Data extract -
- Opening Delimiter -

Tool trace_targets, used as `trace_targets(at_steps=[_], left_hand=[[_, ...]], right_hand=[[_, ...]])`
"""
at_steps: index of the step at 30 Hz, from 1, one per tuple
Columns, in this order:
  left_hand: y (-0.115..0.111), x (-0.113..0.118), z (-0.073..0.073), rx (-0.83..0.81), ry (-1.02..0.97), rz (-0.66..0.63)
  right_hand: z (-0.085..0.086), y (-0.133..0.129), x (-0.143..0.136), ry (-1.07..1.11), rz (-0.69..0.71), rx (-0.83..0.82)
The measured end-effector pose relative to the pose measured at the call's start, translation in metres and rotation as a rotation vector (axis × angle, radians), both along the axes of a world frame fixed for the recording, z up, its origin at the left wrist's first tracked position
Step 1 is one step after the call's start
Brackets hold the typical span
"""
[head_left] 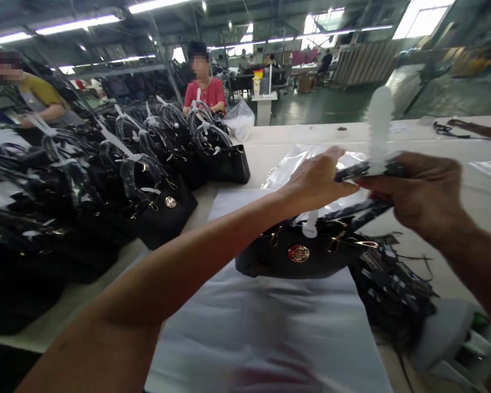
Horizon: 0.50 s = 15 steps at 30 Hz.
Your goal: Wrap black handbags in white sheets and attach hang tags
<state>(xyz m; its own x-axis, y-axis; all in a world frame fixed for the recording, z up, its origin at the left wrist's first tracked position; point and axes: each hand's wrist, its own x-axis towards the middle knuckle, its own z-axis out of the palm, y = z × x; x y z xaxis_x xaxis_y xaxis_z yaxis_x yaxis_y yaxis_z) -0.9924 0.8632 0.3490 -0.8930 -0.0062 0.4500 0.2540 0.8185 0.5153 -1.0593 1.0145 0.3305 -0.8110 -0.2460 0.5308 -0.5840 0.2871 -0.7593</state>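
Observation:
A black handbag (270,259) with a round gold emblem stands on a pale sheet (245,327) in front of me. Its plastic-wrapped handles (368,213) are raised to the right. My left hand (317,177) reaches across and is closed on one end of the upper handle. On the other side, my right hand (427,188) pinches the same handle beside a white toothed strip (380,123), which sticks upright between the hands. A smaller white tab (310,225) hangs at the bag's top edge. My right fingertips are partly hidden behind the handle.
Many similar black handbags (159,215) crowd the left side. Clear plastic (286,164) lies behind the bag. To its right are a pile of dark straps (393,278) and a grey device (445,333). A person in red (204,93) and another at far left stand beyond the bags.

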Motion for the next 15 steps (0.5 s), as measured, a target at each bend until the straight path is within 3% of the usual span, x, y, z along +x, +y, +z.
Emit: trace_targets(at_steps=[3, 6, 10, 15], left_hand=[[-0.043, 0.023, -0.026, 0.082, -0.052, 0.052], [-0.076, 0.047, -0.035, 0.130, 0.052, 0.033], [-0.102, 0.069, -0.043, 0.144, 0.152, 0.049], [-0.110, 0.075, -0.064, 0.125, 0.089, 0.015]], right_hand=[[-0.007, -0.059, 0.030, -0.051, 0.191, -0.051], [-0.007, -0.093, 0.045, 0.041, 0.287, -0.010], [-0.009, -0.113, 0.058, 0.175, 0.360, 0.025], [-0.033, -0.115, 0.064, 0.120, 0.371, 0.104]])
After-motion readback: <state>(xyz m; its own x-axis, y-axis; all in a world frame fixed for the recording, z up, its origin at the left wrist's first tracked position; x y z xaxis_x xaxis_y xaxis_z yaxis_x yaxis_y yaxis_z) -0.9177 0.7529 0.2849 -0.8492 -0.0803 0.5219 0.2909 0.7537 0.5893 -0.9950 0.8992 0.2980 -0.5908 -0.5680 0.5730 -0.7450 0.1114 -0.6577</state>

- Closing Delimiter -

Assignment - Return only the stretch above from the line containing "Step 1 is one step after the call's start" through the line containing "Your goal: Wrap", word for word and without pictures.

Written answer -
Step 1 is one step after the call's start
Brackets hold the typical span
"""
[head_left] 
Horizon: 0.50 s = 15 steps at 30 Hz.
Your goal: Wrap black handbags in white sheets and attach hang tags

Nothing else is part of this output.